*TASK TO COMPLETE*
Restate all of the material, keeping every line identical to the original.

*AVAILABLE DATA*
------------------------------
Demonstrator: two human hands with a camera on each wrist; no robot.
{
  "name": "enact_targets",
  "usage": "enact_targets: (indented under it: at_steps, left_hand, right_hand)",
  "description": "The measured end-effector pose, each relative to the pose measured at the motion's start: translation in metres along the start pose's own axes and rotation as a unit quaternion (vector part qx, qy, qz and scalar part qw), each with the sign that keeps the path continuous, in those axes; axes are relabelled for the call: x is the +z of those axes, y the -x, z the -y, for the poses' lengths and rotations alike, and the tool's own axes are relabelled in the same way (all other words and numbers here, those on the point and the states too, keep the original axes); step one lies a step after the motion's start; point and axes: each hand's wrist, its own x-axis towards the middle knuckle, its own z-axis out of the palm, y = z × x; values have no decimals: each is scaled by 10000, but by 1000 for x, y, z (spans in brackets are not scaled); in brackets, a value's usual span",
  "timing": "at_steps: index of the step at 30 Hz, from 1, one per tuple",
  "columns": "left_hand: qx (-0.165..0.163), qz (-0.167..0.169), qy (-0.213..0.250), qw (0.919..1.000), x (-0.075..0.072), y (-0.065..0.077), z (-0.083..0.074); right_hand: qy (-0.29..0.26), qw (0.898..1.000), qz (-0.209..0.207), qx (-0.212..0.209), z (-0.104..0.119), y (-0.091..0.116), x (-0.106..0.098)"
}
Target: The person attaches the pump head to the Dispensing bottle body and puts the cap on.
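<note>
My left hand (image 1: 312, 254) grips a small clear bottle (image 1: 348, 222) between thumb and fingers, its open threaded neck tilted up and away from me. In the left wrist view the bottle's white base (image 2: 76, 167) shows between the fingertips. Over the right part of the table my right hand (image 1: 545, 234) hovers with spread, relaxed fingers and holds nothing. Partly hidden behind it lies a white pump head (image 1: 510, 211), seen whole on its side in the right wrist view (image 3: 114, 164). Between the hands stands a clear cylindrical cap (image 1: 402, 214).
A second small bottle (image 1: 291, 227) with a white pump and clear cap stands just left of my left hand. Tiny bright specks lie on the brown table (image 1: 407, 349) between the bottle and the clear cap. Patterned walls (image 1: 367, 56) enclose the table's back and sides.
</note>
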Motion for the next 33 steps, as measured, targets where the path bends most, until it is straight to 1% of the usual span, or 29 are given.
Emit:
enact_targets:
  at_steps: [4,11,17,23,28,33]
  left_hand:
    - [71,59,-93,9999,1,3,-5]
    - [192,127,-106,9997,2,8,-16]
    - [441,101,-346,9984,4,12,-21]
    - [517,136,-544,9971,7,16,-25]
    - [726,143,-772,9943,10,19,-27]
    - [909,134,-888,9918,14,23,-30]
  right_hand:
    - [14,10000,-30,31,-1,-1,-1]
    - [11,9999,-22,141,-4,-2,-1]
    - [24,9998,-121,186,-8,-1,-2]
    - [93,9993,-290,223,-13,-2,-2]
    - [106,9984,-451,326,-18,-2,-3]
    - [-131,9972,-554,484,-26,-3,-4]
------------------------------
*ANSWER*
Demonstrator: two human hands with a camera on each wrist; no robot.
{
  "name": "enact_targets",
  "usage": "enact_targets: (indented under it: at_steps, left_hand, right_hand)",
  "description": "The measured end-effector pose, each relative to the pose measured at the motion's start: translation in metres along the start pose's own axes and rotation as a unit quaternion (vector part qx, qy, qz and scalar part qw), each with the sign that keeps the path continuous, in those axes; axes are relabelled for the call: x is the +z of those axes, y the -x, z the -y, for the poses' lengths and rotations alike, and the tool's own axes are relabelled in the same way (all other words and numbers here, those on the point and the states too, keep the original axes); step one lies a step after the motion's start; point and axes: each hand's wrist, its own x-axis towards the middle knuckle, its own z-axis out of the palm, y = z × x; values have no decimals: each is scaled by 10000, but by 1000 for x, y, z (spans in brackets are not scaled); in brackets, a value's usual span",
  "timing": "at_steps: index of the step at 30 Hz, from 1, one per tuple",
  "columns": "left_hand: qx (-0.165..0.163), qz (-0.167..0.169), qy (-0.213..0.250), qw (0.919..1.000), x (-0.075..0.072), y (-0.065..0.077), z (-0.083..0.074); right_hand: qy (-0.29..0.26), qw (0.898..1.000), qz (-0.209..0.207), qx (-0.212..0.209), z (-0.104..0.119), y (-0.091..0.116), x (-0.106..0.098)"
}
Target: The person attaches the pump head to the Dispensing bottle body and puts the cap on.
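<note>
My left hand (image 1: 312, 254) grips a small clear bottle (image 1: 348, 222) between thumb and fingers, its open threaded neck tilted up and away from me. In the left wrist view the bottle's white base (image 2: 76, 167) shows between the fingertips. Over the right part of the table my right hand (image 1: 545, 234) hovers with spread, relaxed fingers and holds nothing. Partly hidden behind it lies a white pump head (image 1: 510, 211), seen whole on its side in the right wrist view (image 3: 114, 164). Between the hands stands a clear cylindrical cap (image 1: 402, 214).
A second small bottle (image 1: 291, 227) with a white pump and clear cap stands just left of my left hand. Tiny bright specks lie on the brown table (image 1: 407, 349) between the bottle and the clear cap. Patterned walls (image 1: 367, 56) enclose the table's back and sides.
</note>
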Motion for the next 33 steps, as measured, targets where the path bends most, until it is straight to 1% of the usual span, or 29 are given.
Emit:
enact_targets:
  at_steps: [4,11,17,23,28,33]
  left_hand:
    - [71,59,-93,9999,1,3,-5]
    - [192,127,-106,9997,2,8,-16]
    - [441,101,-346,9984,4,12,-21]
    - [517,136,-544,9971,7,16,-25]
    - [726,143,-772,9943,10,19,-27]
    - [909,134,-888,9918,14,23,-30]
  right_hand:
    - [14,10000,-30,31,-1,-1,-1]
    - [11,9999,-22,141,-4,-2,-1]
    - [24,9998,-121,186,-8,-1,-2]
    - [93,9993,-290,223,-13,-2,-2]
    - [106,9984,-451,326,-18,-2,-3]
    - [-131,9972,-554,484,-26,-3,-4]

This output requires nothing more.